LK : Vous commencez votre carrière en quelle année et dans quel groupe ?
DM : J’ai commencé l’apprentissage avec mon frère ainé en 1964. J’étais encore aux humanités. Mon père était médecin, en ce moment là il était assistant médical. On l’a muté à Mbandaka. C’est à Coquilhatville que j’ai appris la guitare avec monsieur Vanbroust Eghen. Lui, il était touche-à-tout. Il était le contemporain du plus grand guitariste belge de tous les temps, Réné Thomas et de Django Renhardt. C’est lui qui m’a appris à jouer des chansons de Montgommery. Ça, c’est en 1964. Mais en 1966, j’étais déjà à l’université Lovanium (Louvain). Autant que les Ray Lema, les Paki Lutula. Et c’est à ce moment que j’ai formé un orchestre avec Ya Lokombe Camille. Et avec ceux qui deviendront plus tard les musiciens des Grands Maquisards comme Nkodia Franck qui est mort, Bopol Masiamina. J’ai créé mon orchestre qui s’appelait Nouvel horizon. C’était à Kinshasa.

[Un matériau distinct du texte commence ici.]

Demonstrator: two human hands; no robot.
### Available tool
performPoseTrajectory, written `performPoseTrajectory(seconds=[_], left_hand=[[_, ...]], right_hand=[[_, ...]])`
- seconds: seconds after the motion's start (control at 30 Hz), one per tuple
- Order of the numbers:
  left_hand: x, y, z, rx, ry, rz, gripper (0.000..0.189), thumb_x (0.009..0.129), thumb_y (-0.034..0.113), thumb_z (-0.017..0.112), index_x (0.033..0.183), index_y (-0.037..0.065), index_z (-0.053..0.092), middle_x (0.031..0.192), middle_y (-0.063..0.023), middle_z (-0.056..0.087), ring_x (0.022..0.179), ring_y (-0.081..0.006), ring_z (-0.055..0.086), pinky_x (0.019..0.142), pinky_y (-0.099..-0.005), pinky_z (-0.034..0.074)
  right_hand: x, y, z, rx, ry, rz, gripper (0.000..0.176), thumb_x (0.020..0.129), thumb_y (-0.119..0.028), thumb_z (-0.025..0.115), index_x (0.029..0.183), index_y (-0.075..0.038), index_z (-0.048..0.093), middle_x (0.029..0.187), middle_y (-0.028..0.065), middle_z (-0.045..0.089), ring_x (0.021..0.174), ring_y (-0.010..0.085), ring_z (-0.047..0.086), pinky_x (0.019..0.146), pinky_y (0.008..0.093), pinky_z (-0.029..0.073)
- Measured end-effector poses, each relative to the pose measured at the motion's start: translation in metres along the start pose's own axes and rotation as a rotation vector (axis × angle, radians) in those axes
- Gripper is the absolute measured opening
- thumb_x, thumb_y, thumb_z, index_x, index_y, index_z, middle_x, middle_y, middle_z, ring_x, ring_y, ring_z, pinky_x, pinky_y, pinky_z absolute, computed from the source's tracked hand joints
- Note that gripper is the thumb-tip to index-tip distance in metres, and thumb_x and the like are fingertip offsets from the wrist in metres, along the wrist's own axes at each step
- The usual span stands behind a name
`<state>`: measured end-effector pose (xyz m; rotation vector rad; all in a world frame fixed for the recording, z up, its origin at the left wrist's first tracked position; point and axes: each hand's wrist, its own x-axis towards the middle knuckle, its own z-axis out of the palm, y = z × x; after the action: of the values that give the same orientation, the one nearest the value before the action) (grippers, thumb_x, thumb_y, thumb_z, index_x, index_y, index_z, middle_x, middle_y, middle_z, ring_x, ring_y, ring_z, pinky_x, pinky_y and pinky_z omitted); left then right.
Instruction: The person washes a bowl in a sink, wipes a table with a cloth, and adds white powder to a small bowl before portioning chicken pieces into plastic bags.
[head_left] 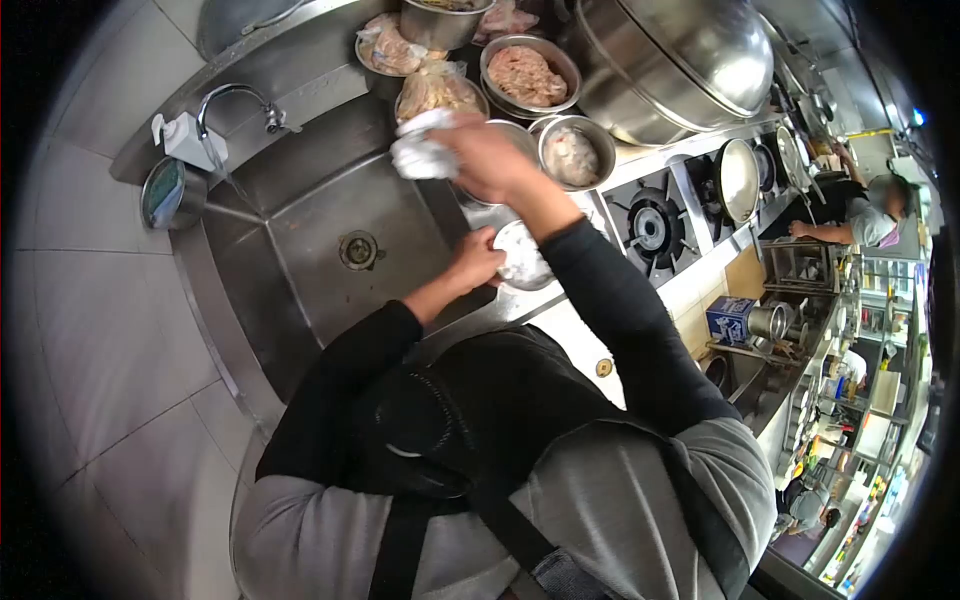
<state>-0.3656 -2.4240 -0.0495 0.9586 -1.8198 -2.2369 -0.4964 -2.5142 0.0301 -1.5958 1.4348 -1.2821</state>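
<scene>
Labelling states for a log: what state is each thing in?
Round silver metal bowl, uncovered, left hand touching
Crumpled white bundle, raised in right hand
Silver bowl of pink mince, uncovered
Black round gas burner, no visible flame
Curved chrome tap, apparently running
Grey steel sink, no standing water visible

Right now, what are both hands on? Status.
Left hand on steel bowl of white contents. Right hand gripping white bundle, near sink. Filled bowl close by right hand.

On grey stainless-steel sink counter [472,212], grouped beside basin: 1 round steel bowl of pink minced meat [568,76], 1 round steel bowl of pale wet pieces [603,151], 2 round steel bowls of clear-bagged food [372,72]. Undersides hidden.
</scene>
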Motion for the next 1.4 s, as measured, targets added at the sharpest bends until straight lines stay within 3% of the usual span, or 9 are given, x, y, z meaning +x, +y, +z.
performPoseTrajectory(seconds=[0.03,0.23,0.27,0.3,0.5,0.73,0.87,1.0,1.4], left_hand=[[-0.003,-0.006,-0.016,-0.056,-0.019,-0.028,0.017,0.083,0.002,0.061,0.099,-0.002,0.055,0.088,-0.0107,0.060,0.069,-0.0194,0.066,0.049,-0.0314,0.059],[-0.090,0.024,-0.144,-0.107,0.276,-0.054,0.015,0.082,0.001,0.060,0.083,0.004,0.045,0.075,-0.0065,0.057,0.054,-0.0142,0.061,0.043,-0.0284,0.054],[-0.108,0.022,-0.164,-0.174,0.397,-0.041,0.018,0.080,0.001,0.060,0.080,0.006,0.043,0.072,-0.0052,0.055,0.050,-0.0125,0.059,0.041,-0.0278,0.052],[-0.125,0.019,-0.179,-0.183,0.473,-0.040,0.018,0.080,0.001,0.060,0.080,0.006,0.043,0.072,-0.0052,0.055,0.050,-0.0125,0.059,0.041,-0.0278,0.052],[-0.183,-0.026,-0.241,-0.355,1.000,0.069,0.011,0.079,-0.002,0.059,0.083,0.003,0.050,0.071,-0.0061,0.057,0.050,-0.0137,0.060,0.042,-0.0281,0.054],[-0.221,-0.041,-0.281,-0.321,1.259,0.087,0.012,0.080,-0.001,0.060,0.079,0.005,0.049,0.070,-0.0051,0.056,0.052,-0.0127,0.059,0.042,-0.0266,0.053],[-0.218,-0.035,-0.293,-0.311,1.260,0.029,0.009,0.078,-0.001,0.058,0.079,0.004,0.050,0.072,-0.0061,0.057,0.054,-0.0147,0.060,0.041,-0.0293,0.053],[-0.184,-0.047,-0.321,-0.187,1.188,0.049,0.011,0.078,0.001,0.062,0.080,0.004,0.052,0.069,-0.0048,0.056,0.051,-0.0161,0.060,0.041,-0.0308,0.052],[-0.154,0.038,-0.366,-0.441,1.098,0.168,0.015,0.078,0.000,0.061,0.082,0.006,0.048,0.074,-0.0079,0.058,0.055,-0.0203,0.063,0.045,-0.0339,0.057]], right_hand=[[0.004,-0.139,0.006,0.583,0.092,0.625,0.024,0.092,-0.005,0.053,0.113,0.006,0.058,0.101,0.0149,0.068,0.089,0.0208,0.069,0.076,0.0320,0.057],[0.099,-0.060,0.113,0.612,-0.299,0.562,0.023,0.093,-0.010,0.056,0.111,0.003,0.061,0.096,0.0124,0.070,0.086,0.0195,0.070,0.071,0.0334,0.057],[0.127,0.013,0.148,0.489,-0.456,0.033,0.025,0.096,-0.015,0.054,0.114,0.000,0.061,0.097,0.0119,0.070,0.085,0.0208,0.070,0.071,0.0348,0.057],[0.133,-0.063,0.145,0.879,-0.432,0.656,0.027,0.099,-0.021,0.050,0.117,-0.005,0.061,0.098,0.0102,0.071,0.084,0.0210,0.069,0.073,0.0350,0.056],[0.221,-0.007,0.249,0.995,-0.544,0.780,0.024,0.098,-0.023,0.048,0.115,-0.016,0.064,0.105,0.0019,0.069,0.092,0.0170,0.065,0.081,0.0369,0.051],[0.256,-0.033,0.278,-0.820,-0.533,-0.686,0.019,0.085,-0.026,0.058,0.090,-0.017,0.074,0.094,0.0059,0.071,0.090,0.0299,0.067,0.080,0.0398,0.054],[0.272,-0.031,0.286,-0.702,-0.122,-0.873,0.024,0.083,-0.026,0.063,0.090,-0.005,0.073,0.088,0.0071,0.073,0.086,0.0270,0.068,0.073,0.0392,0.055],[0.267,-0.074,0.269,-0.073,-0.805,-0.065,0.019,0.080,-0.016,0.063,0.091,-0.004,0.073,0.077,0.0029,0.071,0.071,0.0132,0.065,0.069,0.0285,0.052],[0.273,-0.055,0.262,-0.818,-0.799,-0.442,0.035,0.074,-0.036,0.075,0.095,-0.008,0.074,0.093,0.0171,0.069,0.085,0.0350,0.067,0.077,0.0413,0.053]])
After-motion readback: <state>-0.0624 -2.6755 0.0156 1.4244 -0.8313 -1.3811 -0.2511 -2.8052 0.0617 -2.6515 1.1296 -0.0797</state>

A côté de moi, il y avait Yosa Taluki, le guitariste qui était dans le «Diamant bleu » après le départ de Guivano pour l’African Fiesta. Il y avait aussi Mayansi, leur trompettiste et leur chef d’orchestre. Moi j’ai formé mon orchestre et le Vieux Moyina est même devenu mon contre-basiste à ce moment là. Donc, j’ai commencé comme ça. Un orchestre de quartier. Mais en 1968, j’ai fait partie de l’orchestre de Johnny Bokelo. Grand guitariste de variétés. Parce qu’en ce moment là, Philo Kola qui le faisait est parti dans l’African Fiesta. Cesquin Molenga est parti dans l’African Fiesta. J’ai commencé à répéter chez le Vieux Diunga Djeskain dans Super Negro. Il y avait un drummer là-bas, Jeff, qui est allé dire à Johnny Bokelo : « Il y a un garçon qui étudie à Lovanium (Louvain) et qui joue de la guitare comme Raymond Brent. Voilà encore un de mes mentors. On m’appelait petit Raymond Brent en ce moment là. C’est ainsi que j’ai commencé dans Konga 68. Si vous vous rappelez la chanson « Tambola na mokili diye, omona makambo » c’est Portos qui jouait la guitare rythmique, c’est moi qui bougeais son levier, parce qu’il ne savait pas faire au même moment le vibrato. ( Rires )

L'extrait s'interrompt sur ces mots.